By normalizing the amount of compounds present, using the amount of biomass extracted, it was possible to reconstruct the total extractable volatile profile of the cells by using the data collected with all solvents (Figure 1a), “Reconstructed”). The compounds present in the largest amount in dried T. chui cells were the following: acetoin (47.6%); 2-propyn-1-ol acetate (22.6%); 4-hydroxy-4-methyl-2-pentanone (7.7%); ethyl propionate (7.4%); N,N,N′,N′-tetramethyl-methanediamine (5.9%); and 4-[2-(dimethylamino)ethyl]morpholine (5.9%). Although the amount of volatiles extracted by MTBE was low, in comparison with other solvents, this solvent allowed a profile of compounds similar to the one obtained after “reconstruction” (Figure 1b). The amount of volatiles extracted could be enhanced by subjecting the algal biomass to freeze-thaw cycles or osmotic shock prior to the solvent extraction (Figure 1c). The former allowed a 25% increase in the amount of volatiles extracted whilst the osmotic shock was more efficient resulting in a 77% increase in the amount of extracted volatiles by the solvents. A 2.2-fold increase in the amount of acetoin was observed after both freeze-thaw cycles and osmotic shock when compared to cells simply extracted by organic solvents. Cell disruption by vigorous shaking with glass beads, on the other hand, did not result in increased extraction yields. The freeze-thaw method is simple and cost-effective, but multiple cycles may be required for effective disruption, which can be time-consuming and may be inefficient for species with rigid cell walls. Cell disruption with glass beads is usually highly effective for breaking rigid cell walls and may be scaled up for industrial applications, but specialized equipment is necessary and heat is generated during operation, which may degrade heat-sensitive compounds. In the present study, the amount of volatiles extracted from T. chui cells using glass beads was similar to the amount obtained when no specific disruption method was used (Figure 1c). The osmotic shock is a method that allows the disruption of the cells without mechanical damage, which is usually effective for species with less rigid cell walls, but finding the precise osmotic conditions to break the cells may be challenging. In the present study, the osmotic shock method allowed the extraction of the largest amount of volatiles/mg of extracted biomass (Figure 1c), which could be due to the fact that T. chui is a marine alga.
The effect of treating the algal biomass by (i) freeze drying and (ii) beadmilling and spray drying, on the volatile profile of the microalgae, was also assessed and compared to the extraction made directly from concentrated biomass paste. Distinct volatile profiles could be observed after the different treatments, even for the same solvent (Figure 2; biomass extracted with MTBE). Other studies have shown that post-harvest processing techniques can alter the volatile profile of algae, and thus their aroma and flavour (Coleman et al., 2023; Urlass et al., 2023). Spray drying was found to reduce the intensity and the grassy odour of Nannocloropsis sp. cells whilst high pressure homogenization resulted in intense grassy and fishy oil odours (Coleman et al., 2023). While the former method was linked to a decrease in esters, saturated alcohols and dimethyl sulfide, the latter was related to high amounts of fatty acid-derived unsaturated aldehydes, ketones and alcohols. In the present study, MTBE extracted a much larger number of compounds from freeze dried T. chui cells than from biomass paste, but the contrary was observed for M. gaditana (Figure 2). Several volatile compounds were observed when the M. gaditana cells were beadmilled and spray dried in the presence of tocopherol. Additionally, different profiles were observed following MTBE extraction of freeze-dried cells of C. vulgaris and of the cyanobacterium A. platensis when compared to the volatile profile of biomass paste (Figure 2).

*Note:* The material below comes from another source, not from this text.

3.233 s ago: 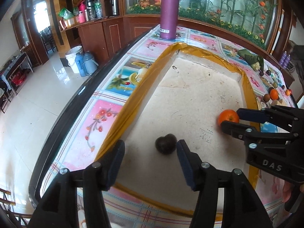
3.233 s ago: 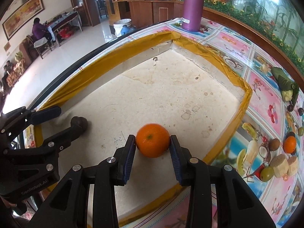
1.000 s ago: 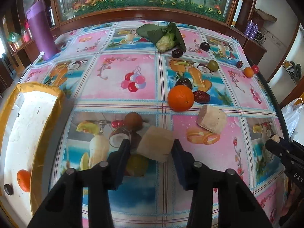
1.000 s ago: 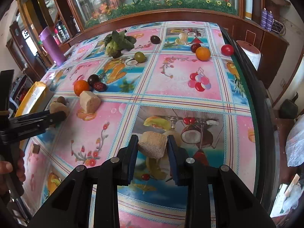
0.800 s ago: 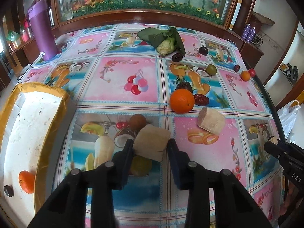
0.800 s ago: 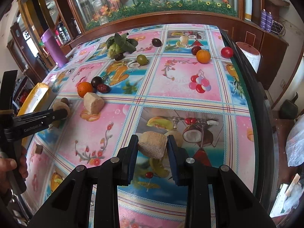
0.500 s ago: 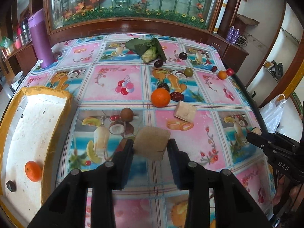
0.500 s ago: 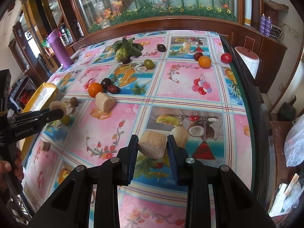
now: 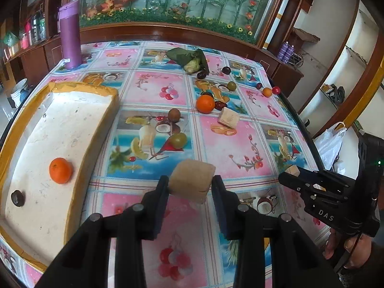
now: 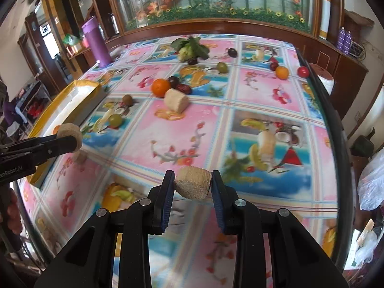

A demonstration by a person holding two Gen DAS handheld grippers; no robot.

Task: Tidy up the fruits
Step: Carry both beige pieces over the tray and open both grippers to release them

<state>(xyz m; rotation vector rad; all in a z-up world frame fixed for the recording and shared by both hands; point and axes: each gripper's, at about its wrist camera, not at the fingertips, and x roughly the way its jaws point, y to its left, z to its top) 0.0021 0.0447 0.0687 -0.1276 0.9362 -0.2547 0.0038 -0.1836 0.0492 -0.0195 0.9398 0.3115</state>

Figure 2. Volatile profile of microalgae extracted with MTBE from biomass paste, freeze dried biomass and biomass that was beadmilled and spray dried in the presence of tocopherol. Compounds and colours listed in Figure 1. Data shown are average values of three independent samples.
3.2 Fractioning of volatiles into classes
Fractionation of volatiles was based on previously published studies (Tava et al., 1991; Rzama et al., 1995) but the solvents were changed. In the published works, the hydrocarbons were eluted with pentane, the polar fractions were eluted with diethyl ether followed by a solution of diethyl ether-methanol (9:1, v/v), whilst the acidic fraction was eluted with a 45:4:1 (v/v) mixture of diethyl ether-methanol-acetic acid. In the present study, diethyl ether was replaced by MTBE which is a relatively inexpensive solvent with similar properties, but less volatile, less flammable, and much less prone to form peroxides. The remaining solvents were added in the suggested proportions.
In general, larger amounts of volatile compounds could be extracted after breaking the cells by osmotic shock in comparison to biomass directly extracted with only MTBE (Figure 3 for M. gaditana). Fractions 1 and 5 presented the largest amounts of compounds, with the main components of the biomass of M. gaditana being hydrocarbons and alkanols (Figure 3). Additionally, it was observed that the composition of the 5 fractions obtained from the biomass in paste, after drying, and after bead milling and drying, was different. Similar results were obtained for the remaining species.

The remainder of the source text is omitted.